Fungsi pengawasan eksternal dari Komisi Yudisial hendaknya dikembalikan berdasarkan UUD 1945, selain kewenangan mengawasi para hakim di lingkungan MA juga mengawasi para hakim Mahkamah Konstitusi. Selain itu, Komisi Yudisial harus melanjutkan dan memperkuat sistem jejaring masyarakat dalam menjalankan fungsinya. Fungsi pengawasan internal oleh MA dan Mahkamah Konstitusi juga perlu diperkuat dengan membentuk tenaga khusus di bidang pengawasan oleh para hakim yang tidak ditugasi merangkap menangani perkara sehingga pengawasan akan lebih fokus dan konsisten.


[1] Muhammad Yamin, Naskah Persiapan Undang-undang Dasar 1945, Jilid III, Siguntang, Jakarta, 1960, hal. 798.

[2] Miriam Budiarjo, Dasar-dasar Ilmu Politik, PT. Gramedia, Jakarta, Cet. XI, 1988, hal. 151.

[3] Ibid, hal. 152.

[4] M. Nasroen, Asal Mula Negara, Aksara Baru, Jakarta, Cet. Kedua, 1986, hal. 63.
[5] Soedjono Dirdjosisworo, Pengantar Ilmu Hukum, Rajawali Pers, Jakarta, Cet. Ketiga, 1991, hal. 58-59.
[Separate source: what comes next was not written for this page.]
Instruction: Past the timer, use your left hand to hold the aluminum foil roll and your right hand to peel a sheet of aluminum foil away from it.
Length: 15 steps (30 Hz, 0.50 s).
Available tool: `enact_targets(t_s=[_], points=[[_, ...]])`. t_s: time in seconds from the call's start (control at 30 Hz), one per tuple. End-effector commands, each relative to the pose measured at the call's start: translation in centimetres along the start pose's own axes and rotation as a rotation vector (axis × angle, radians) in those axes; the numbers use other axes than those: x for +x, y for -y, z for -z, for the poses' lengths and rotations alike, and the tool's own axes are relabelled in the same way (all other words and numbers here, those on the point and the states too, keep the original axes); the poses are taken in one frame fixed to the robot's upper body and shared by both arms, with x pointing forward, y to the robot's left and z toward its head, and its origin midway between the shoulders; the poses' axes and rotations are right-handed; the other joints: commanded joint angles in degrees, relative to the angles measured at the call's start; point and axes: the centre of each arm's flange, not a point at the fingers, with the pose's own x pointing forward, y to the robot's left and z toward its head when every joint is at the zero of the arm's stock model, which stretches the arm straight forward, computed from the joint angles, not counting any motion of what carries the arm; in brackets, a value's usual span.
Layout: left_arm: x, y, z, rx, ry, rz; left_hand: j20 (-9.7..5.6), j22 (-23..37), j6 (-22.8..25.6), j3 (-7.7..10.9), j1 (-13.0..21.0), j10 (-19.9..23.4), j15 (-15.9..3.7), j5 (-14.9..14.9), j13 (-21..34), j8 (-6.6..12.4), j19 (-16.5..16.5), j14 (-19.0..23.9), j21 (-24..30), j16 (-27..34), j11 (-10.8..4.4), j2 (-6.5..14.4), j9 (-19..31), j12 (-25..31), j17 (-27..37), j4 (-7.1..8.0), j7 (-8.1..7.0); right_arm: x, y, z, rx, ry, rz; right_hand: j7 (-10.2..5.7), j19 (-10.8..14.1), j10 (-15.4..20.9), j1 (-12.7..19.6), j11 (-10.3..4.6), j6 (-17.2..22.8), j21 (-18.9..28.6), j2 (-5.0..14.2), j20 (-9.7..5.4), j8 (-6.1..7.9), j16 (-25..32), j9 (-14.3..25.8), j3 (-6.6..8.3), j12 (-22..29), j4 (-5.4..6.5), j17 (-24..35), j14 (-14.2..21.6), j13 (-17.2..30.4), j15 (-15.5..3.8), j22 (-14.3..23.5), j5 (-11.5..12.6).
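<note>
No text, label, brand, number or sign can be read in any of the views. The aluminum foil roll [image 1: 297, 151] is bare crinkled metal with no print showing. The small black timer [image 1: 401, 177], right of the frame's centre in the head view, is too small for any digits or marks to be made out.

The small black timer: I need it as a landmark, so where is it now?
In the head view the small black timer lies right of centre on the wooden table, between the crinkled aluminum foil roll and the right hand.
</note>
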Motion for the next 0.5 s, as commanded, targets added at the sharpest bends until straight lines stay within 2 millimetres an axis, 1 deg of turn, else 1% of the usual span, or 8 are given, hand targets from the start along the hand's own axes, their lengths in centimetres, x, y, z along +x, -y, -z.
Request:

[6] C.S.T. Kansil, Pengantar Ilmu Hukum dan Tata Hukum Indonesia, Balai Pustaka, Jakarta, Cet. Ketujuh, 1986, hal. 60-61.
[7] MR. R. Tresna, Komentar HIR, Pradnya Paramita, Jakarta, Cet. Keenam, 1976. hal. 5.

[8] Ibid, hal. 5-6.

[9] Ibid, hal. 6-8.
[10] Ibid, hal. 10-14.

[11] R. Abdoel Djamali, Pengantar Hukum Indonesia, PT. RajaGrafindo Persada, Bandung, Edisi Kedua, Cet. Ketiga, 1996 hal. 34-43.

[12] Ibid, hal. 55.

[13] Ibid, hal. 57.
[14] Jur. A. Hamzah, Kemandirian dan Kemerdekaan Kekuasaan Kehakiman, makalah dalam acara yang diselenggarakan Badan Pembinaan Hukum Nasional Departemen Kehakiman dan Hak Asasi Manusia di Denpasar, 14 -18 juli 2003.

[15] Ibid.
[16] Yudhi Setiawan, Pengaturan Kekuasaan Kehakiman yang Bebas dan Mandiri, http://fh.wisnuwardhana.ac.id, 19 Mei 2010.
[17] Ibid.
[18] H. Muchsin, Kekuasaan Kehakiman Yang Merdeka (Independence Judiciary) Sesudah Perubahan UUD 1945 Menurut UU No. 48 Tahun 2009, Untag Press, Surabaya, 2010, hal. 116.